Князь хотел было что-то сказать, но, взглянув на Настю, лишь молча кивнул и шагнул в темноту. Когда его шаги стихли, Настя оперлась на парапет набережной. Несколько минут стояла с закрытыми глазами. Внизу чуть слышно, вкрадчиво дышало море. Кроны деревьев тихо шелестели, ночная птица умолкла, луна уползла за маяк, и серебристая дорожка, бегущая по воде, растаяла. В наступившей темноте Настя выпрямилась, накинула шаль на голову и медленно пошла вдоль пустой набережной к гостинице.

Утром Настя проснулась от того, что кто-то со всей мочи дубасил кулаком в дверь.

– Кому неймётся-то? – пробормотала она, отводя с лица распустившиеся волосы. – Кто там?

Из-за двери ответили – кто.

– А чего ты так кричишь? Входи. Нет, подожди немного, я…

Настя не договорила. Дверь открылась, и на пороге, как карающий серафим, вырос Митро. Было очевидно, что он сам недавно с постели: рубаха застёгнута кое-как, волосы взлохмачены. В руках он держал скомканный лист бумаги.

– Это что такое, чёртова кукла?! – завопил Митро, врываясь в комнату и размахивая листком. – Что это такое, а?

– Не знаю, – пожала плечами Настя. – Покажи.

– Не знает! Не знает она, проклятая! О-о-о, за что мне это наказание небесное!
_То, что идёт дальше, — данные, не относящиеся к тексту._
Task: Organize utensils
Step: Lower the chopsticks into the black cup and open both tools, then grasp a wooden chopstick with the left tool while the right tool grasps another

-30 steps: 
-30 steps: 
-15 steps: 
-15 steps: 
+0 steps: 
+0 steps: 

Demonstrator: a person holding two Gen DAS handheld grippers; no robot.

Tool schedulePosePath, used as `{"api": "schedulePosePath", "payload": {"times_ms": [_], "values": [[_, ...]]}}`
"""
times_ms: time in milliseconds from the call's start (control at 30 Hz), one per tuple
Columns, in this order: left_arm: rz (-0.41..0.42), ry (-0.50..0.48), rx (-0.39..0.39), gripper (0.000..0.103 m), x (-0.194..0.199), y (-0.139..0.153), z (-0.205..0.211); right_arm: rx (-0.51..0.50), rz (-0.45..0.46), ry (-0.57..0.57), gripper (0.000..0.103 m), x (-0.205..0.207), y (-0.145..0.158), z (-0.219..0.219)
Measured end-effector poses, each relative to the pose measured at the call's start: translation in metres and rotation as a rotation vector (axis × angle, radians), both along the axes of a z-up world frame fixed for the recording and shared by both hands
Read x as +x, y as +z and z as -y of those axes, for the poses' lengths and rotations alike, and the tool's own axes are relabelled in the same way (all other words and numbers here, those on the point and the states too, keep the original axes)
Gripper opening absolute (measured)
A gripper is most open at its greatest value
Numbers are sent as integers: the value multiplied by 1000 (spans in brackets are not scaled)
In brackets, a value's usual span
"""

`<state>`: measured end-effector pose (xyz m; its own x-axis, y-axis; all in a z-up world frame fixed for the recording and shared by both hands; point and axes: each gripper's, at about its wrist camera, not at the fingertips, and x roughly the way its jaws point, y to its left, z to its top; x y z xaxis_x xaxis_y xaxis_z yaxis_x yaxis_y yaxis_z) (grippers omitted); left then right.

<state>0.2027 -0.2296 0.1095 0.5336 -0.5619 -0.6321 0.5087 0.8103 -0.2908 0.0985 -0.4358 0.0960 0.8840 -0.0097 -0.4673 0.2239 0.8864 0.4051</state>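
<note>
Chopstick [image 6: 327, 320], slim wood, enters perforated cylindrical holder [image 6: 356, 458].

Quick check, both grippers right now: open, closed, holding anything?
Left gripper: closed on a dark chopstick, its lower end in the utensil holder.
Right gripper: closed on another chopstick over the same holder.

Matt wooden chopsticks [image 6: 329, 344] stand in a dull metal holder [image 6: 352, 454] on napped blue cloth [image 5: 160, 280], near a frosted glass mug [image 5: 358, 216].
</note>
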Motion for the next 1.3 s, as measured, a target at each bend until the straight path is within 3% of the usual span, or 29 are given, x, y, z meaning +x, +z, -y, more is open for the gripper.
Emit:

Митро забегал по комнате. Настя озадаченно следила за ним глазами. Через минуту потянула было к себе платье с кресла, но Митро заметил её движение, одним прыжком оказался возле кровати, вырвал платье из рук сестры, швырнул его на пол и гаркнул так, что закачалась люстра:

– Отвечай – почему Сбежнев уехал?!

Настя приподняла брови. Вздохнув, спросила:

– Уехал, значит, всё-таки?

Митро, не находя слов, закатил глаза. Помедлив, Настя снова потянулась за одеждой. На этот раз ей удалось даже накинуть платье на голову, но в тот же миг Митро сорвал его.

– Зачем ты это устроила? Отвечай, дурища, зачем?!
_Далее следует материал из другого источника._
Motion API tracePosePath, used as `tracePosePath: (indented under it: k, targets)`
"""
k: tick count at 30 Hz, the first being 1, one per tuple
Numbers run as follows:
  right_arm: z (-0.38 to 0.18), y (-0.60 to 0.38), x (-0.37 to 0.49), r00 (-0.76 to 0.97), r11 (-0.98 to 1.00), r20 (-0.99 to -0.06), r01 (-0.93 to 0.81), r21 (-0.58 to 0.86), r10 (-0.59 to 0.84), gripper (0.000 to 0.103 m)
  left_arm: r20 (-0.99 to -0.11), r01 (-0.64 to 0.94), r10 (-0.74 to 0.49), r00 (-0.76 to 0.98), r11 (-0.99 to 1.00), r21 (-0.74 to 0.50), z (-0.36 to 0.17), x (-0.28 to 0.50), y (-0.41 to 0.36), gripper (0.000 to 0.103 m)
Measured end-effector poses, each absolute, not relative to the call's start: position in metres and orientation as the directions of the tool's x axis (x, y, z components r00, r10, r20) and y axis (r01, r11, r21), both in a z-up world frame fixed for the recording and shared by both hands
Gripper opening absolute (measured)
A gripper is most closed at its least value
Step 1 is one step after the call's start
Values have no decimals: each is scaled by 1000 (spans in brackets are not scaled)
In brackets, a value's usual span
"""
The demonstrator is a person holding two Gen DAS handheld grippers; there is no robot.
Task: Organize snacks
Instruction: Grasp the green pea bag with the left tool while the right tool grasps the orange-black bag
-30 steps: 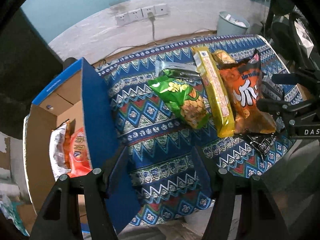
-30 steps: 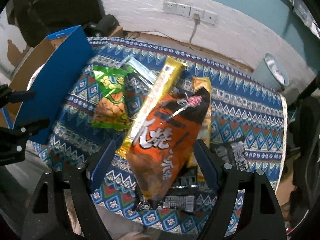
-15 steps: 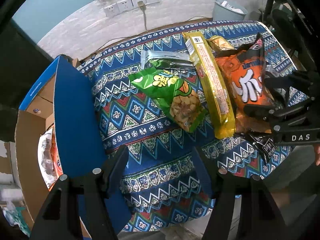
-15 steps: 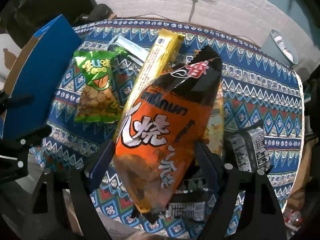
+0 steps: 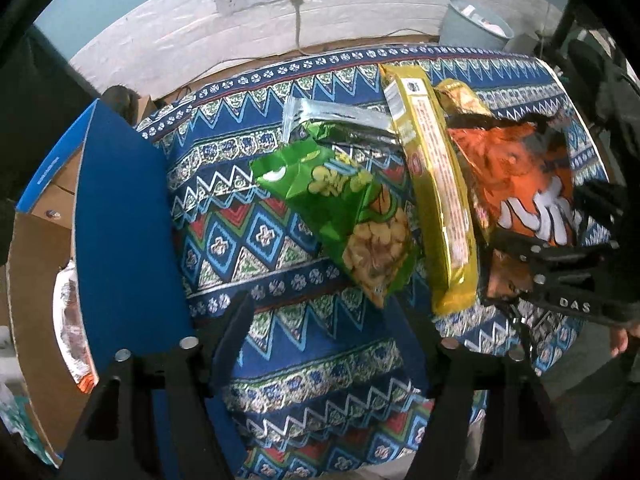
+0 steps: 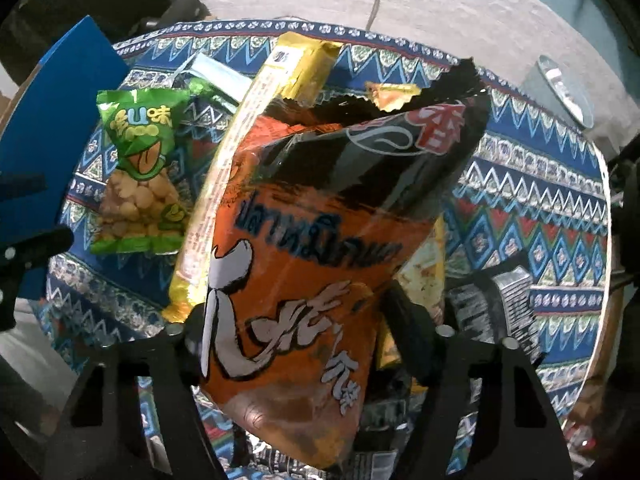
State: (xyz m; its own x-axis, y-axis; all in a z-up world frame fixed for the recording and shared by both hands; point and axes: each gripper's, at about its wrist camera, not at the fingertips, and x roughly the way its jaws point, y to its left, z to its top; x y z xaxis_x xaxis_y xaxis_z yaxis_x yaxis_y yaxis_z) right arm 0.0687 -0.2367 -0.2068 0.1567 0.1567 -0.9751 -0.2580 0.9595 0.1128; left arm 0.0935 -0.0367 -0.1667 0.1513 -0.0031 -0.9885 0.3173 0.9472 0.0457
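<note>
My right gripper (image 6: 298, 312) points down over a big orange and black snack bag (image 6: 304, 280). Its jaws are closing, and both pads press the bag's sides, which crumple upward. The same bag (image 5: 516, 168) lies at the right in the left wrist view. My left gripper (image 5: 324, 320) hangs over bare patterned cloth with its jaws opening and nothing between them. Just beyond it lies a green peanut bag (image 5: 352, 216). A long yellow pack (image 5: 436, 184) lies between the green and orange bags. A silver pack (image 5: 340, 116) peeks out behind the green bag.
An open cardboard box with a blue flap (image 5: 120, 232) stands at the table's left edge, with snack packs (image 5: 74, 320) inside. A black pack (image 6: 500, 308) lies right of the orange bag. A small yellow bag (image 6: 392, 96) lies under it. A bin (image 5: 476, 24) stands behind the table.
Both grippers have sunk toward the table. The right jaws have narrowed onto the orange bag, which now buckles. The left jaws have widened and moved right, away from the box.
</note>
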Motion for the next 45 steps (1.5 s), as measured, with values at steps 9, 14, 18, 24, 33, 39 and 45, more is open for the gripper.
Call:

Настя резко встала. Оттолкнув брата, вырвала у него из рук платье, ушла с ним за ширму, и туда Митро бежать за ней не рискнул. Нерешительно постояв на месте, он набрал было воздуху для очередной гневной тирады, но, подумав, с шумом выпустил его. Сел в глубокое кресло у окна и, косясь в сторону ширмы, проворчал:

– И нечего глазами сверкать, дура и есть… Опять человеку жизнь испортила, бессовестная! Чуть свет из гостиницы смылся, будто не князь, а босота какая беспортошная…

– Ты откуда знаешь?

– Так он же меня разбудил! Вытащил из-под одеяла, кой-как посадил и ну объяснять, что не может уехать, ничего не объяснив, не хочет, мол, чтоб я о нём худое думал… А я в себя прийти со сна не могу, ничего не понимаю, только глазами хлопаю и говорю: «Как ваша милость сама разумеет…» Ну, понял он, наконец, что от меня толку мало, сел к столу и давай писать… Передай, говорит, Настасье Яковлевне. Тут уж я опомнился, прыгнул к нему. Не уезжайте, говорю, Сергей Александрович, все бабы дуры, и Настька тоже, она пожалеет ещё… Куда там! Улыбнулся – и за дверь! Не бежать же мне за ним босиком было!